Events with Dynamic Handlers, Simplified

Elgg’s event systems are based on registering callables to handle certain event names. As the codebase is still heavily procedural, most event handlers in the core and 3rd party plugins are global functions. Since I’m firmly in the static-code-is-evil camp, I’d much prefer handlers be dynamic method calls, but this introduces some complexity:

  1. Nice plugins allow their event handlers to be unregistered, but dynamic callbacks make this a bit awkward; any plugin that wanted to unregister another plugin’s handler would have to first get a reference to the other plugin’s object. Kind of messy.
  2. This requires proactively creating lots of objects—and loading lots of code—you don’t need in order to create the callbacks.

One way to work around the second issue would be to register callbacks on a proxy objects that lazy-load the real objects on the first method call. This adds complexity, could lead to typehint failures if the proxy gets accessed directly, and doesn’t solve the first issue at all. So I think the event system needs to be extended in a simple way:

We could allow callback strings of the form "service->method" where service is the name of a pre-registered (and lazy-loading) service on Elgg’s DI container. Essentially the event trigger would call $dic->service->method().

This would allow trivially (un)registering these handlers, as well as efficiently lazy-loading the objects without the complexity of proxies.

I’d also suggest never actually binding to the service. This way you could replace a whole set of handlers by replacing the service on the DI container.

Dependency Injection: Ask For What You Need

Despite the scary name, the concept is simple: Your class or function should ask for dependencies upfront. It should not reach out for them. This gives you a few powerful advantages:

1. In unit tests you can pass in mock dependencies to verify/fake behavior.

Imagine your class depends on a database. You really don’t want to require a live database to run your tests, but also you want to be able to test a variety of responses from the database without running a bunch of setup queries. What if your logic depends on the time being around 3AM? You can’t reliably test this if your object pulls time from the environment.
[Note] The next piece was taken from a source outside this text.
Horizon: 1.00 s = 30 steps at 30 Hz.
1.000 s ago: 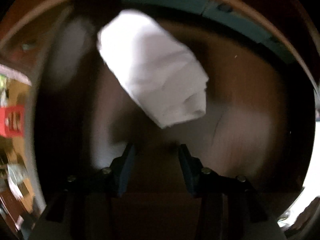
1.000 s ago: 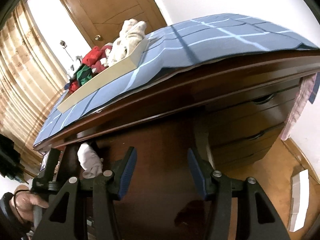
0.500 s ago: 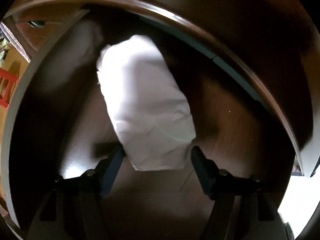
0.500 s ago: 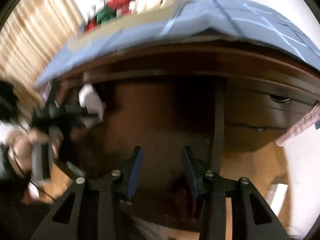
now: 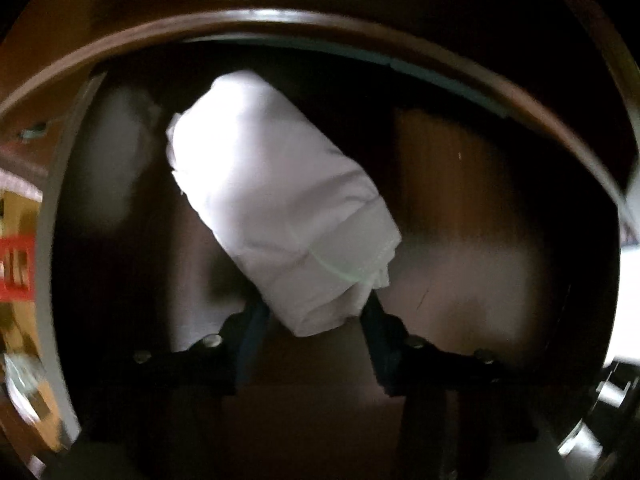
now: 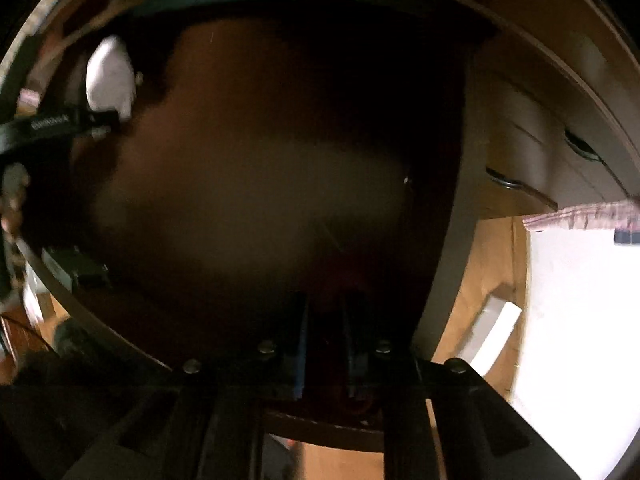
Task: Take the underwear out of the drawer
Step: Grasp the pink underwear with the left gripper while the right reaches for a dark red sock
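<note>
A folded white piece of underwear (image 5: 280,216) lies on the dark wooden bottom of the open drawer (image 5: 480,208). My left gripper (image 5: 314,308) has its jaws around the near end of the fabric, one finger on each side; whether they press it is unclear. The right wrist view shows the same white underwear (image 6: 110,80) at far left with the left gripper (image 6: 100,118) at it. My right gripper (image 6: 324,336) is low over the drawer's front edge (image 6: 320,428), its jaws narrowed on something dark red (image 6: 326,320) between them.
The drawer's rim (image 5: 280,20) arcs over the top. To the right stand closed lower drawers with handles (image 6: 504,178), a hanging checked cloth (image 6: 580,214), wooden floor (image 6: 492,264) and a white wall. A red object (image 5: 16,264) shows at far left.
My left gripper moved forward until its fingers straddle the underwear's near end. My right gripper dropped from outside the dresser down to the drawer and its jaws narrowed.
</note>
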### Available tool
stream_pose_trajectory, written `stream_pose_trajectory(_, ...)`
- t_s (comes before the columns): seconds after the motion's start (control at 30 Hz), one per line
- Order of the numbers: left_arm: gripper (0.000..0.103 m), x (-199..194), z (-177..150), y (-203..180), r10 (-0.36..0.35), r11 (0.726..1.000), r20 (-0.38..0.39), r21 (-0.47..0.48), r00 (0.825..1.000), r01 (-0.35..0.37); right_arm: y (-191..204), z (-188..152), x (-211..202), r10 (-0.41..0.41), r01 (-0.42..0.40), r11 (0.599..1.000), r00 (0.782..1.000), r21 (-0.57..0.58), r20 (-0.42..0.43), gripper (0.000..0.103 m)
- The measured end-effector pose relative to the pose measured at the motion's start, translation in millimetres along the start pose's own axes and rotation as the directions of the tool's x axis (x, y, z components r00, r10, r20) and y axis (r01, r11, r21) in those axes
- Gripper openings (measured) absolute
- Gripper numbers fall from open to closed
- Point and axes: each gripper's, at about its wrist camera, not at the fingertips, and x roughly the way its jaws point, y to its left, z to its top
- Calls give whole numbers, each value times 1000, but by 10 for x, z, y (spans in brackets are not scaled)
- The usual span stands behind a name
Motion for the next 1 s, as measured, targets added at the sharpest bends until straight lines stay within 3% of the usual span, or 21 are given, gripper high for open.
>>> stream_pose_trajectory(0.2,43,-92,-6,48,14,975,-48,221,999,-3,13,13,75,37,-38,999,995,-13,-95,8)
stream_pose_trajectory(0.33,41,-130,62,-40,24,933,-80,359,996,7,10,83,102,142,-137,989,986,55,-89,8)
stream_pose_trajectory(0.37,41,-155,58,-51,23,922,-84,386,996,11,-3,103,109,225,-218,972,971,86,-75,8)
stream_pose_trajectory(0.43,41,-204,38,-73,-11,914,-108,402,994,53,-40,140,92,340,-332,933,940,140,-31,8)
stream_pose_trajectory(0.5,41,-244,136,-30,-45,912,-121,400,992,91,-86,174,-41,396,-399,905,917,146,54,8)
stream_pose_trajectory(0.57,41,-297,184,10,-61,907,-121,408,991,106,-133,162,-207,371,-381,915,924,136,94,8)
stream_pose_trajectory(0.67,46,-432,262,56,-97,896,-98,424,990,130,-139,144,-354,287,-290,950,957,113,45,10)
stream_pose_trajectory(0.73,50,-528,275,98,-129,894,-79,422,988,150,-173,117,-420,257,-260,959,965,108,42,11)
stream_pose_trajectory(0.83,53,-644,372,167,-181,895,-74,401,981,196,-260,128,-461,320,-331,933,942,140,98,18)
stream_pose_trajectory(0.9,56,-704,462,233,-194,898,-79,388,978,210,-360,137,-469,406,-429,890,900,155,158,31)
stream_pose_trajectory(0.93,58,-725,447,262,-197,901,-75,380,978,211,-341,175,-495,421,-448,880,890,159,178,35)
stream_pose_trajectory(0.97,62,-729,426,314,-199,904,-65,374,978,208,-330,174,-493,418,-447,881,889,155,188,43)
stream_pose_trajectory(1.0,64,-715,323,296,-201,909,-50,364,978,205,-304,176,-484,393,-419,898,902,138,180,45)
2. Your API doesn’t lie to users about what’s really required to use it.

Imagine if you started cooking a recipe and step 7 read, “Go buy 10 mangos now.” Imagine a Skydive class whose jump() method waited 10 seconds then executed Backpack.getInstance().getParachute.deploy(). “Umm, I’m in the air and the Skydive class didn’t tell me I’d need a backpack…”. Skydive should have required a parachute in the constructor.

3. Your API behaves more predictably.

Imagine a function getNumDays(month). If I pass in February, I usually get 28, but sometimes 29! This is because there’s a hidden dependency on the current year. This function would be useless for processing old data.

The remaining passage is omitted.